→ Directions: In the records that follow, show each line where the word "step" is present.

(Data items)
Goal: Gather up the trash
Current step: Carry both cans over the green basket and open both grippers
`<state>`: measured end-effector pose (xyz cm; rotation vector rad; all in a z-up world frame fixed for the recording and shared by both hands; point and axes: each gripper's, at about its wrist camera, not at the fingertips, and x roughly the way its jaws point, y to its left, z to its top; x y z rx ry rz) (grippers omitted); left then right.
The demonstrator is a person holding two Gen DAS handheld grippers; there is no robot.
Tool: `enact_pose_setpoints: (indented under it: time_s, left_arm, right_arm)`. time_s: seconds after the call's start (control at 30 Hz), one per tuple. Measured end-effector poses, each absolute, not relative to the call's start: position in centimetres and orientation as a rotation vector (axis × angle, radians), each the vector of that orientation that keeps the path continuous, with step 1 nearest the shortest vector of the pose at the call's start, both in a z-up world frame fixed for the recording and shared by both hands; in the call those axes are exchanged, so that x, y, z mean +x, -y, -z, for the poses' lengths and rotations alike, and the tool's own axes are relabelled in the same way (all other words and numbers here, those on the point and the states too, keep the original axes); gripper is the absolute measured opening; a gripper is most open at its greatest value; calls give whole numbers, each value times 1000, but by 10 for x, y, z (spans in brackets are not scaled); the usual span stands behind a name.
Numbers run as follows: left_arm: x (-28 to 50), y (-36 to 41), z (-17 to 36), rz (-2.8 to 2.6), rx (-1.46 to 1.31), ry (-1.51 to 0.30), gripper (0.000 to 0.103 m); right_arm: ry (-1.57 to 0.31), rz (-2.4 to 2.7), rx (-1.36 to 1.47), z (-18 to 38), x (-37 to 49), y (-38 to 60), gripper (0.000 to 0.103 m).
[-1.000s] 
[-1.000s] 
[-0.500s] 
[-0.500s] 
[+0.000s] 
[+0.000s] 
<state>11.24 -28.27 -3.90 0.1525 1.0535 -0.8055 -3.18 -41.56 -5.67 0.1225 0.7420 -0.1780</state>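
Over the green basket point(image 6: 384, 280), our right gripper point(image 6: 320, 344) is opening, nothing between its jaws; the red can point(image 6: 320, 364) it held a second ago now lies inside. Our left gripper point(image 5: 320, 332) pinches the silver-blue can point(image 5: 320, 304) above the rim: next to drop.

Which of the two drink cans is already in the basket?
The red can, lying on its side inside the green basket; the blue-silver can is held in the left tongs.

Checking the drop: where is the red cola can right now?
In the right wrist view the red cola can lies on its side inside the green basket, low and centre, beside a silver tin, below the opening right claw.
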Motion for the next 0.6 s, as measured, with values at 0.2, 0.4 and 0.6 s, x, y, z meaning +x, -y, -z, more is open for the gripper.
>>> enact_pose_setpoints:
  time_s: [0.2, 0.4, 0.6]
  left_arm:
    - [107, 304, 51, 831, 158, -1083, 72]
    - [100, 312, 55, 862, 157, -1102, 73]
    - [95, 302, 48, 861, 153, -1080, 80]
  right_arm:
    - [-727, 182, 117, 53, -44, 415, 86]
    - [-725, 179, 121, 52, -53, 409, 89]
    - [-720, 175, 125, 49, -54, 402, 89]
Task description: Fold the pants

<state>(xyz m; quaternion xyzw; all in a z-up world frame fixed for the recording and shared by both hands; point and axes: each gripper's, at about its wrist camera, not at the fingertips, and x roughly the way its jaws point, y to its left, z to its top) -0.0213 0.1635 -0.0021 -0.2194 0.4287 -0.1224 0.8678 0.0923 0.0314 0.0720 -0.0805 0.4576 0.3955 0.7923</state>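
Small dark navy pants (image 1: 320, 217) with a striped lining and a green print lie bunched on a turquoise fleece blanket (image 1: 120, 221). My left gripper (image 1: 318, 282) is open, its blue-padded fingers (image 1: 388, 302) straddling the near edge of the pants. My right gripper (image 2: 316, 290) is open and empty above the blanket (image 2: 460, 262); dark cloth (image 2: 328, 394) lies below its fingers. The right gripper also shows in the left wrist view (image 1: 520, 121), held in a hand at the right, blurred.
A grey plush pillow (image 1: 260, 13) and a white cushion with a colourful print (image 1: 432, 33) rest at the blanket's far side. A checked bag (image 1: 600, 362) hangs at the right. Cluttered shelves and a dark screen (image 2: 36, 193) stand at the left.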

→ Your solution:
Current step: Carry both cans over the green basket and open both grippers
Tool: `enact_pose_setpoints: (indented under it: time_s, left_arm, right_arm)`. time_s: seconds after the call's start (control at 30 Hz), one per tuple. Measured end-effector poses, each absolute, not relative to the call's start: position in centimetres and orientation as a rotation vector (axis × angle, radians), each the vector of that orientation that keeps the path continuous, with step 1 nearest the shortest vector of the pose at the call's start, both in a z-up world frame fixed for the recording and shared by both hands; in the call those axes are exchanged, so that x, y, z mean +x, -y, -z, for the poses' lengths and rotations alike, and the tool's own axes are relabelled in the same way (all other words and numbers here, those on the point and the states too, keep the original axes); gripper is the absolute measured opening; a gripper is most open at its greatest value; calls give whole numbers, each value times 1000, but by 10 for x, y, z (spans in brackets are not scaled); the usual span stands behind a name.

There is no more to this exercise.